Exercise details ▸ Set down, exactly as written, the lines from the top of the data to the line that holds "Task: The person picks", and omit the pictures.
*** Begin section ***
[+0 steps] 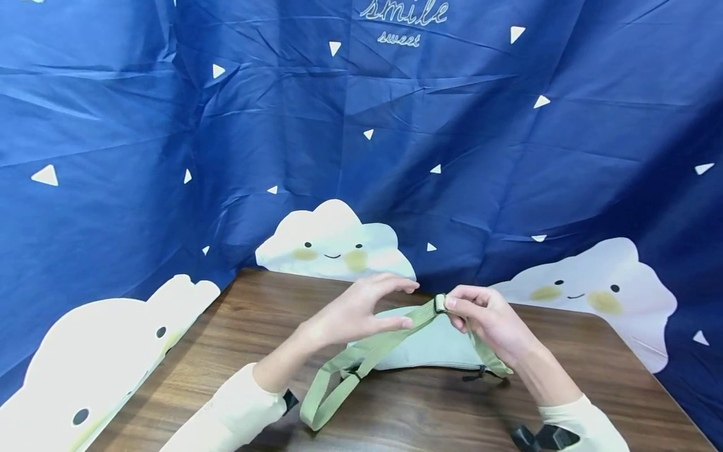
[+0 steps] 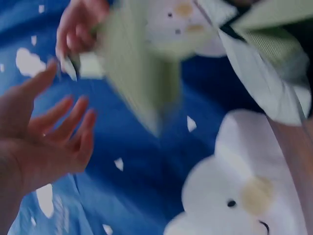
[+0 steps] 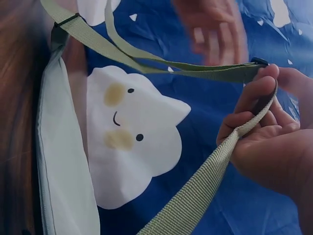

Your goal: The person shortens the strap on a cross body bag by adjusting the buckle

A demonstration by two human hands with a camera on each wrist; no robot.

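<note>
A pale green-grey zippered bag (image 1: pixel 429 348) lies on the table, its light green webbing strap (image 1: pixel 390 339) raised above it. My right hand (image 1: pixel 494 320) pinches the strap beside a dark slide buckle (image 1: pixel 439 304); in the right wrist view the webbing also runs across the fingers of this hand (image 3: pixel 264 112). My left hand (image 1: pixel 353 311) is held by the strap with thumb and fingers spread. In the left wrist view this hand (image 2: pixel 54 132) holds nothing, and the strap (image 2: pixel 142 68) is blurred. A second slider (image 1: pixel 351 375) sits on the lower strap loop.
The brown wood-grain table (image 1: pixel 226 376) carries the bag. Behind it hangs a blue curtain (image 1: pixel 452 125) printed with white clouds and triangles. A dark zipper pull (image 1: pixel 480 372) hangs at the bag's front right. Black wrist straps (image 1: pixel 556 436) circle the sleeves.
</note>
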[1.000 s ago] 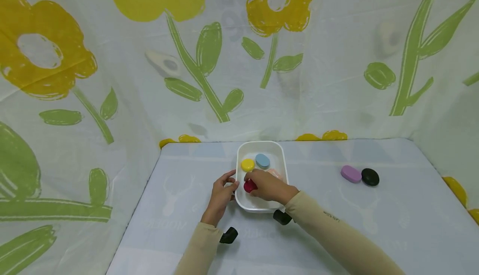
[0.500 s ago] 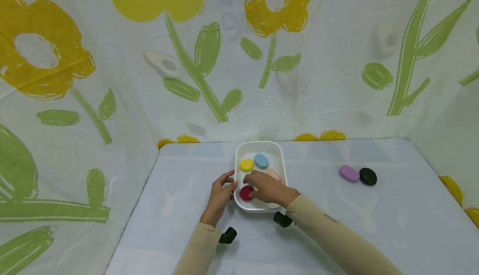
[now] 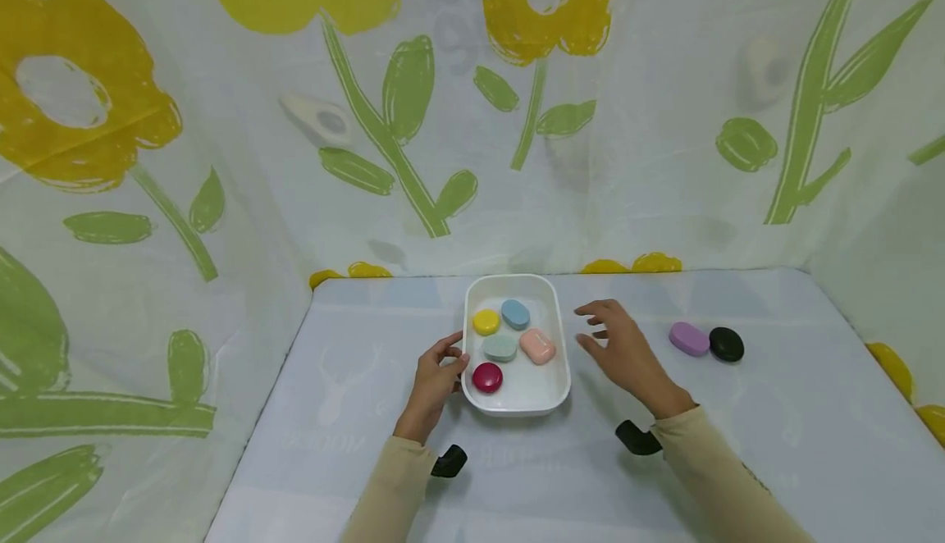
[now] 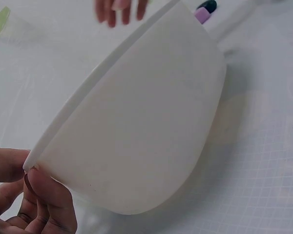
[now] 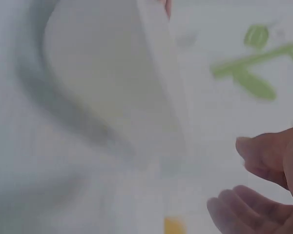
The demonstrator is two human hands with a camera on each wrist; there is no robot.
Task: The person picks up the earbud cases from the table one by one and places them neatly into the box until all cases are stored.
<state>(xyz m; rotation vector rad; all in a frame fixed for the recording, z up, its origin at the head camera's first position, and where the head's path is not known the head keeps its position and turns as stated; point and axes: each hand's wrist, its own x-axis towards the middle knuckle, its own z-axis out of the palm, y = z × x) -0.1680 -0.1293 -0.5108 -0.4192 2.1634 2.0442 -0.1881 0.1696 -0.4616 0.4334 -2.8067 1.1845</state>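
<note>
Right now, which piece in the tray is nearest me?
The red one, near left in the tray; the yellow one, blue one, green one and pink one lie farther away.

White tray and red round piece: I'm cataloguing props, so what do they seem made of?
White tray: probably moulded plastic, smooth and satin, going by its plain wall and rounded corners. Red round piece: glossy, with a pale sheen on top; perhaps plastic, soap or polished stone.
</note>
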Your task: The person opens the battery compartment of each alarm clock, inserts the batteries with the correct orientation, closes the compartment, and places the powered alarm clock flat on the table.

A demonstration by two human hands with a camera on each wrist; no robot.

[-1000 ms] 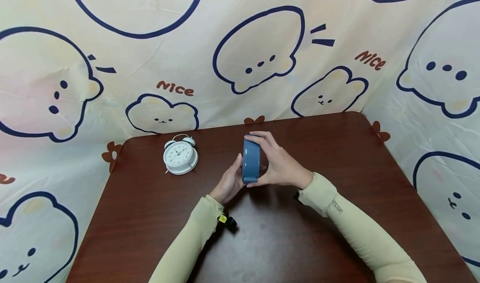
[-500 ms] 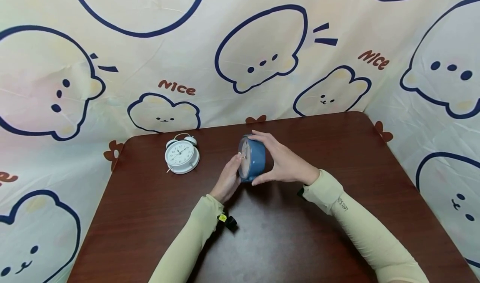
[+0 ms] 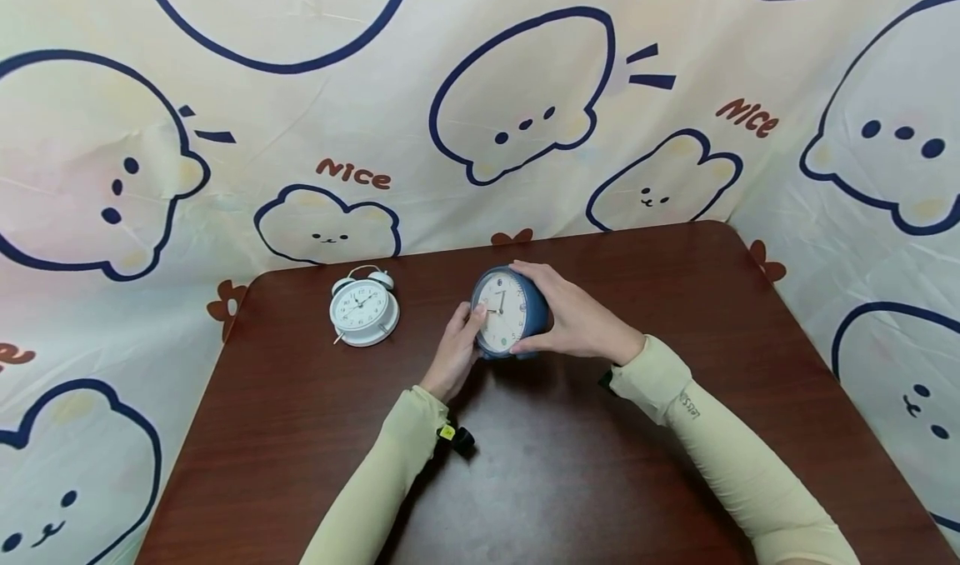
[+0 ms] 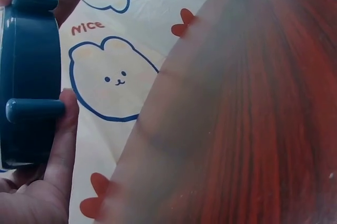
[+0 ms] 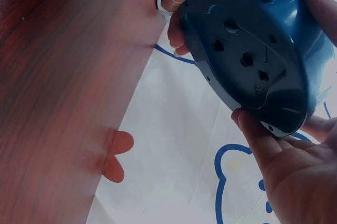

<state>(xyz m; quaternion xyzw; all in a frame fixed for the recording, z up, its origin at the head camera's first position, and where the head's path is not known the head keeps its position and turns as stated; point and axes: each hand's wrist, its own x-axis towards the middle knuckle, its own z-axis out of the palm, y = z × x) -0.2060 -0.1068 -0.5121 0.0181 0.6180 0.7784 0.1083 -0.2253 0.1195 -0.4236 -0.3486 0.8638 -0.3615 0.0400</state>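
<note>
A round blue alarm clock (image 3: 513,323) is held up between both hands over the table, its pale dial toward the head camera. My left hand (image 3: 452,355) grips its left side, thumb on the rim of the dial. The right hand (image 3: 576,317) holds it from the right, fingers at the top and thumb at the lower edge. In the left wrist view the side of the blue clock (image 4: 32,60) shows two short feet. Its dark back (image 5: 242,58), with small knobs, faces the right wrist camera.
A white twin-bell alarm clock (image 3: 362,308) stands at the back left of the brown wooden table (image 3: 555,482). Behind the table hangs a pale cloth (image 3: 480,215) printed with cartoon bears. A small black device (image 3: 463,442) sits at the left wrist.
The blue clock has turned from edge-on until its dial shows to the head camera. Both hands have kept hold of it; the white clock has stayed put.
</note>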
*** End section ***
Answer space ▸
[+0 steps] 
[+0 steps] 
[+0 steps] 

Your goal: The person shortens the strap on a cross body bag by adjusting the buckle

A demonstration by two human hands with a camera on each wrist; no robot.

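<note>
A pale green-grey zippered bag (image 1: pixel 429 348) lies on the table, its light green webbing strap (image 1: pixel 390 339) raised above it. My right hand (image 1: pixel 494 320) pinches the strap beside a dark slide buckle (image 1: pixel 439 304); in the right wrist view the webbing also runs across the fingers of this hand (image 3: pixel 264 112). My left hand (image 1: pixel 353 311) is held by the strap with thumb and fingers spread. In the left wrist view this hand (image 2: pixel 54 132) holds nothing, and the strap (image 2: pixel 142 68) is blurred. A second slider (image 1: pixel 351 375) sits on the lower strap loop.
The brown wood-grain table (image 1: pixel 226 376) carries the bag. Behind it hangs a blue curtain (image 1: pixel 452 125) printed with white clouds and triangles. A dark zipper pull (image 1: pixel 480 372) hangs at the bag's front right. Black wrist straps (image 1: pixel 556 436) circle the sleeves.
</note>
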[1.000 s ago] 
[0.500 s ago] 
[now] 
[now] 
[now] 
The demonstrator is two human hands with a camera on each wrist; there is no robot.
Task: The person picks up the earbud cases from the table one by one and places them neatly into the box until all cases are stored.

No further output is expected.